Re: rpmrepo

Jeffrey Johnson Wed, 04 Jan 2012 10:03:11 -0800

On Jan 4, 2012, at 12:03 PM, Jeremy Huntwork wrote:

> On Jan 4, 2012, at 11:43 AM, Jeffrey Johnson wrote:
>> Well "broken" is perhaps a bit harsh as a euphemism for
>>      Not useful to you.
>> 
>> ;-) included just in case; I don't believe we disagree here.
> 
> Chalk it down to perhaps a misunderstanding of the intended usage, but I'm 
> not entirely certain on that point yet. :-)
>


No need to apologize for misunderstanding:

        We both agree that rpmrepo is only useful atm as "bug" fodder for @rpm 
5.org code.

>> The concept of mirrored markup used for depsolvers like 
>> yum/zypper/urpmi/smart
>> is what is "broken" imho. rpmrepo is/was intended as a client side,
>> not a server-side, tool. As a client side tool, the generated markup
>> is entirely intact, was known to work with (at least) smart at the
>> time rpmrepo was implemented, and the markup is still the same,
>> and would work with that version of smart, on the client no matter
>> what the createrepo de jure chooses to generate to feed to 
>> yum/zypper/urpmi/smart.
> 
> Alright, but two things:
> 
> 1. Please explain the use case as a client side tool. I'm not sure I 
> understand the intent there.
> 

A complete explanation is what is needed in a "blueprint", not in e-mail.
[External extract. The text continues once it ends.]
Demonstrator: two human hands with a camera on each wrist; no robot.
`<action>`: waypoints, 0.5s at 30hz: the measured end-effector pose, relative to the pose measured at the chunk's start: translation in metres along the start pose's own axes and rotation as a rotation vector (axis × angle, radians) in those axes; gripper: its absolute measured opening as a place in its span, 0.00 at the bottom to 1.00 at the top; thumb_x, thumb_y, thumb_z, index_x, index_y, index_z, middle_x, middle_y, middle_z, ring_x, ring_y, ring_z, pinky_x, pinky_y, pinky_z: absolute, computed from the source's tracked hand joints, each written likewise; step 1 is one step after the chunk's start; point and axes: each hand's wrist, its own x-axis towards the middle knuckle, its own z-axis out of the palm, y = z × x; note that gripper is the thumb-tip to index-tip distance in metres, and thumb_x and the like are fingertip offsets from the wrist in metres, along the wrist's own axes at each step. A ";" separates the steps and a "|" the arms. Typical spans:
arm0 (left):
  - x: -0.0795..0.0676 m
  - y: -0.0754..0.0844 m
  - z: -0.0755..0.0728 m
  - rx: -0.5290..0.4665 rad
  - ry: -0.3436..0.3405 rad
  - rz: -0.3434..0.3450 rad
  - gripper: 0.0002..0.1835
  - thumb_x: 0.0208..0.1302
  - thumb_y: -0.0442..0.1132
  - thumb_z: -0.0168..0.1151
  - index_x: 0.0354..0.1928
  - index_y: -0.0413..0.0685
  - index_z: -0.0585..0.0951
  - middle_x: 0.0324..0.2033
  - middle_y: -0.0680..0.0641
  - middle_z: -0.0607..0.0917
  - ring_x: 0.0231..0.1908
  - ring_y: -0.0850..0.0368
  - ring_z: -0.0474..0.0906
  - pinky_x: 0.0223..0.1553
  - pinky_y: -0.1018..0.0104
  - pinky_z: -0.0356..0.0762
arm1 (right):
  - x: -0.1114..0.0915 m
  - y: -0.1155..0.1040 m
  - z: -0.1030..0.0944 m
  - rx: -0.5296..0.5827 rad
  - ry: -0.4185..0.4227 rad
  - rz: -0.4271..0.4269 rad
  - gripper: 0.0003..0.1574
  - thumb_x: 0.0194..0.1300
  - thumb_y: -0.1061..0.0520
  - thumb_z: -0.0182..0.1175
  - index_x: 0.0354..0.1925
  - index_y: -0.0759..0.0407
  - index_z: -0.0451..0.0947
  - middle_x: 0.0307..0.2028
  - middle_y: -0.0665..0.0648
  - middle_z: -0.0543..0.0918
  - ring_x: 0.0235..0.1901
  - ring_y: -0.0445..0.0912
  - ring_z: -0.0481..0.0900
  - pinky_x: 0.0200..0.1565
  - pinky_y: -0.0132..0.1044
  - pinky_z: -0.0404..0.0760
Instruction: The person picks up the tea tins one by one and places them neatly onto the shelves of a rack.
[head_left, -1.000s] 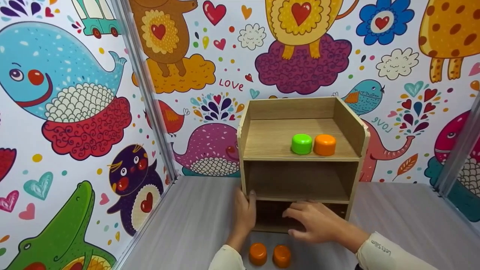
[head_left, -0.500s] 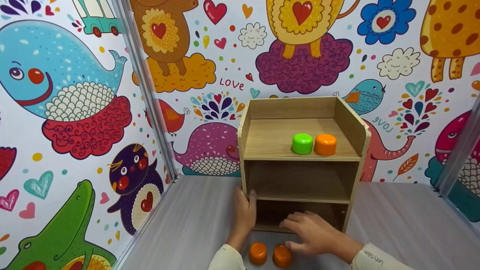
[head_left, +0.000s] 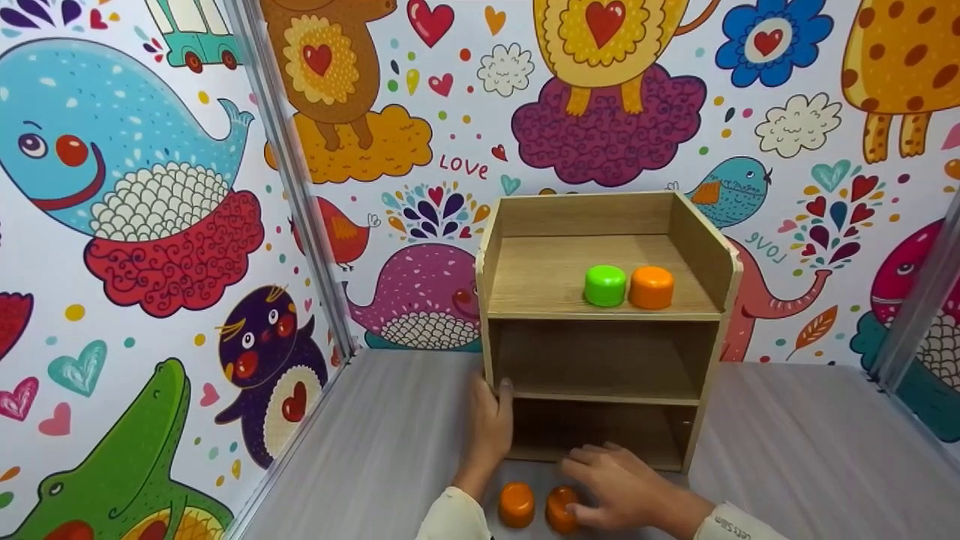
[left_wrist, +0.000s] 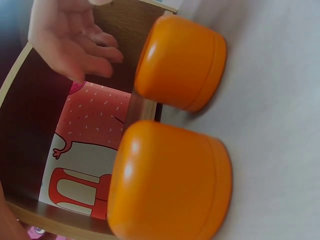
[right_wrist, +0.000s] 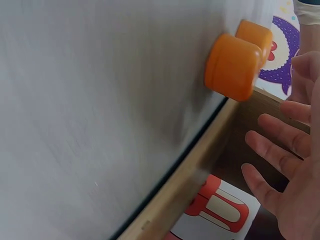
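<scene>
Left hand (head_left: pixel 491 429) grasping the wooden shelf (head_left: pixel 705 281), lower centre; right hand (head_left: pixel 619 484) apparently reaching.
Left to right: left orange cup (head_left: pixel 517 505), then right orange cup (head_left: pixel 556 510), both on tabletop (head_left: pixel 390 420), bottom centre; right hand beside the latter, released, fingers loose, thumb contact unclear. Next move likely calls for closing round that cup, clear of its neighbour.

The grey wood-grain tabletop (head_left: pixel 390 442) bears a wooden shelf unit (head_left: pixel 600 364) and, nearer, a left orange cylinder (head_left: pixel 517 504) and a right orange cylinder (head_left: pixel 558 507). The top shelf (head_left: pixel 536 277) carries a green cylinder (head_left: pixel 605 286), left of a far orange cylinder (head_left: pixel 652 288).
</scene>
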 end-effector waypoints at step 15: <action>0.001 0.002 0.000 -0.007 0.015 0.030 0.15 0.72 0.47 0.46 0.53 0.45 0.66 0.36 0.51 0.70 0.37 0.59 0.67 0.40 0.63 0.65 | -0.008 -0.002 0.023 0.133 -0.059 0.029 0.22 0.62 0.35 0.54 0.51 0.39 0.72 0.37 0.39 0.74 0.29 0.32 0.67 0.27 0.31 0.65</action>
But
I can supply a recent "real world" example of the consequences of choosing
what I am calling a "server-side" (i.e. vendor distro metadata is created and
mirrored and downloaded by vendor clients) depsolver implementation.

In the last week createrepo was modified to add a "compat" compression 
functionality.

The reason given for adding "compat" was to support RHEL6 where the distributed 
version
of yum expects gzip'ed XML and bzip'ed sqlite3 for downloading, while Fedorable 
yum
is using XZ! XZ! XZ! and perhaps deltification (I forget whether used in RHEL6: 
I don't
use of believe in delta rpm's …)

The "server-side" design flaw in the above is this:
        all the metadata is static content for efficient mirror transport using 
rsync.
One can easily see *already* that there are multiple duplicated 
formats/compressions
that MUST be distributed to mirrors because of
        XML vs sqlite3
        gzip/bzip2 vs XZ!
which leads to mirror bloat (yes there are fewer mirrors than clients).

The "server-side" problem is pervasive however: any change to the 
one-size-fits-all
distributed (in multiple "compatible" forms) leads to almost instant "legacy 
compatibility"
issues. Consider what happens if one adds a tag which is useful for client side 
tools:
one has to be very careful about phasing in the new change, or one will be 
forced
on the "server-side" to distribute Yet Another Type of almost identical markup.

So it takes months and years to change "server-side" markup, and a huge
amount of planning to deploy any change.

There's also the problem that most metadata is being distributed monolithically:
        Any change to the metadata forces a full download.
(aside)
Yes I know about various implementations intended to address the "monolithic"  
problem
that are underway; I'm speaking generally here, and generally a full download is
needed for any change at all to "server-side" metadata.

I believe its obvious how a "client-side" tool addresses the problems of
incompatibilities. But I will list a couple of the more important points:

        1) a "client-side" tool scales because the #clients >> #servers creating
        a markup representation. IOW, there are more cpu cycles available
        on clients (in general) than on servers. And the compute intensive
        operations are digests/decompresses that are solely needed for
        bandwidth savings and integrity checks that are already provided
        by RPM in *.rpm packages that are going to be checked anyways.

        2) version compatibilities cease to matter when a "client-side" tool
        chooses to continue generating gzip'ed XML and bzip'd sqlite3; in
        fact there's no need for both XML/sqlite3 on the client, only one
        format will be used by whatever depsolver is in use.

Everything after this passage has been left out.